My beautiful new Clematis “Prince Charles” is in full bloom. I planted it this spring as part of my year-long celebration of turning 70 ….  just because … Prince Charles just turned 70, too! I know that sounds very silly, but silly is good sometimes!

It’s a beautiful Clematis and seems to love where I planted it. I am so enjoying its beauty, and I’m having a lot of fun with my year of embracing and celebrating turning seventy!

July in the Garden

Our daughter’s flower garden…

We have had a milder July than usual. While so much of the country has been enduring sweltering heat, the temperatures here in western Oregon have been moderate and thus delightful. The flowers in our garden(s) have done well, and we are especially enjoying the flower garden our daughter planted last year. It is filling in more and more each year, and so it is getting prettier and prettier. This summer she is in the process of planting her own gardens at her new home…a very happy project for her.

We have three tubs where we planted blueberries a few years ago. This summer two of the plants produced masses of blueberries! One little plant didn’t have any blueberries at all, and I don’t know why. Perhaps next year?

The vegetable garden is much neglected this year. I have two empty raised beds (a sin, I know!) that I will plant with fall crops when we return from our August trip. But I did plant beets that are coming along nicely, and two cherry tomato plants that have little green tomatoes on them right now.

Our Garden-Bicycle shed under construction…

The outdoor project that has taken up most of our time this summer is the new “Garden/Bicycle Shed” my husband (and his trusty assistant here!) is building. It’s supposed to be half garden potting shed and half work-on-his-bicycles shed, but I think there’s more room dedicated to bicycles than gardens. Not complaining, though! I’m going to love have some potting shed space of my own.

The most delightful thing about July this year has been sitting on the front porch reading. Usually, it’s just too hot to sit out there at this time of year.

Reading on the porch…

The Magic Apple Tree and Sunflowers

The Magic Apple Tree, by Susan Hill, is a magical memoir about her years living in the English countryside. I loved reading it, and will enjoy rereading it again before too long. One of the passages I highlighted from the book was about summer and sunflowers. It reminded me of my own sunflower garden from a few years ago, and I’m sad that I didn’t plant any sunflowers in our yard this year. Next year, for sure!

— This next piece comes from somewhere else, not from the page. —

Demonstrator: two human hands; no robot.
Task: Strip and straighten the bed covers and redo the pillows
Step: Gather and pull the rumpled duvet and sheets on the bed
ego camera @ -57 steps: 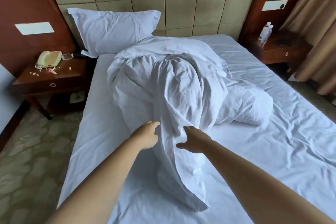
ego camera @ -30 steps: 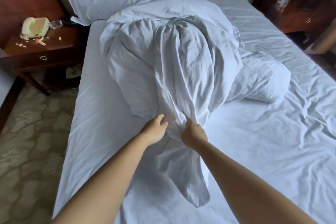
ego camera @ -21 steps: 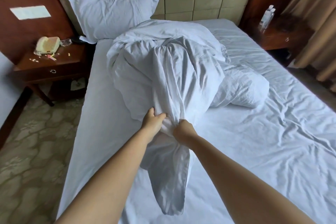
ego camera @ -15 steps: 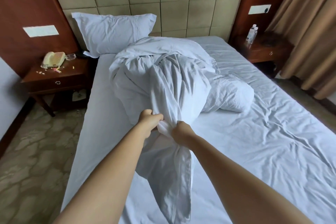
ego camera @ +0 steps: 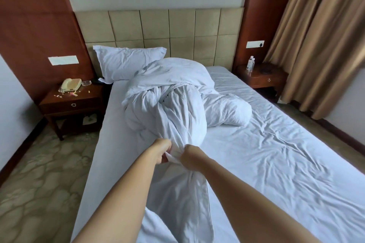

Summer means sunflowers – better called by their exquisitely apposite French name, tournesol. It is folly to try and grow them very tall here, of course, the wild winds of the early autumn nights bend and break their thick stems and bow their great shaggy heads to the ground, but I do try nevertheless, because I love them so, their bright faces and open-golden look, and the way the bees swarm about them, I should like a whole marching line of them up against the wall near the woodshed.

My sunflower garden from 2015.

Summer Morning

Bee Balm

It’s a beautiful summer morning here, and Byron and I have both been working outside all morning. He is working on the new Bicycle/Garden shed — roof is on and the sides are all in. It’s almost time to install the windows and start putting on the siding. We’re excited about this big summer project — A “He/She” shed!

I’ve been watering and weeding in the garden, appreciating the milder-than-usual temperatures and loving the color and variety of flowers in bloom.

A perfect summer morning!

Summer

Happy Summer Solstice, my friends! It’s a coolish day here, just right for picking cherries this morning and then reading on the porch this afternoon. I’m going to spend some time today rereading one of my favorite books on my garden shelf: The Country Diary of an Edwardian Lady, by Edith Holden. I pull this old volume off my shelf quite often to enjoy once again her beautiful artwork of each month or season in a gardening year.